### WHAT YOU WILL DO
Repeat the lines of the data exactly and exclude any picture among them.

### DATA SECTION
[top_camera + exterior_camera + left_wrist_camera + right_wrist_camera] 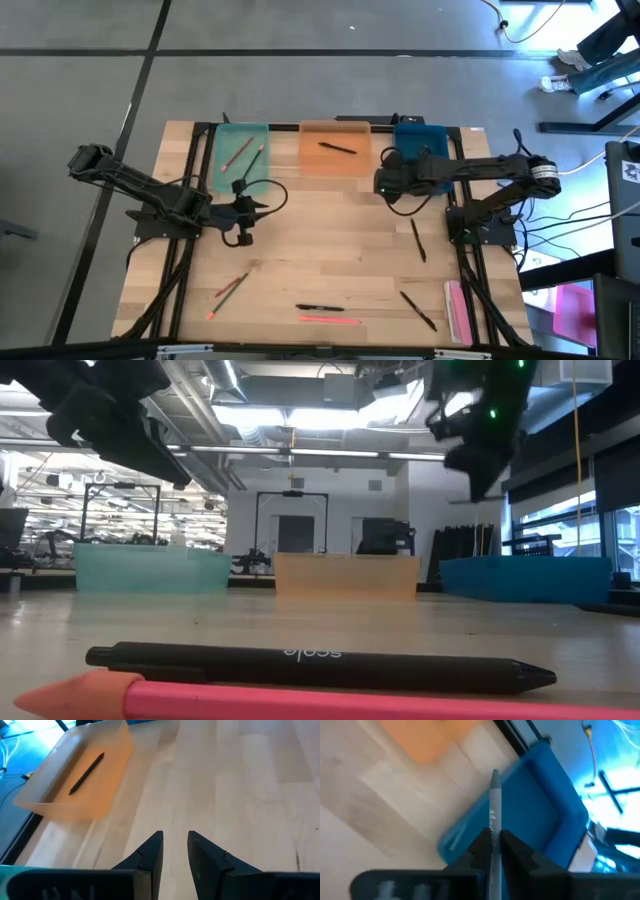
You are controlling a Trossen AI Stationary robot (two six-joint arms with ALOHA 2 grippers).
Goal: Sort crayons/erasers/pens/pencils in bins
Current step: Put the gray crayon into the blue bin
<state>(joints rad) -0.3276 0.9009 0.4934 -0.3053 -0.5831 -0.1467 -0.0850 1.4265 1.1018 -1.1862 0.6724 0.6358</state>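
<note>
Open-plan lab, exposed ceiling ducts (300, 435), metal rigs (120, 510)

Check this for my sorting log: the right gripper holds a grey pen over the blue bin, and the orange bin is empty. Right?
Not quite. The orange bin is not empty: one black pen lies in it, as the left wrist view and the high view show. The rest stands: the right gripper holds a grey pen over the blue bin.
</note>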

### REPLY
[top_camera + exterior_camera + left_wrist_camera + right_wrist_camera] 
You are controlling a Trossen AI Stationary robot (two six-joint arms with ALOHA 2 grippers).
Goal: Sort crayons/erasers/pens/pencils in bins
Current step: Put the gray crayon into the blue bin
<state>(joints rad) -0.3276 0.9009 0.4934 -0.3053 -0.5831 -0.1467 -0.0850 1.4265 1.1018 -1.1862 0.6724 0.6358</state>
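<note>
Open-plan lab, exposed ceiling ducts (300, 435), metal rigs (120, 510)

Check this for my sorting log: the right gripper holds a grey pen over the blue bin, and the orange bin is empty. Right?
Not quite. The orange bin is not empty: one black pen lies in it, as the left wrist view and the high view show. The rest stands: the right gripper holds a grey pen over the blue bin.
</note>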

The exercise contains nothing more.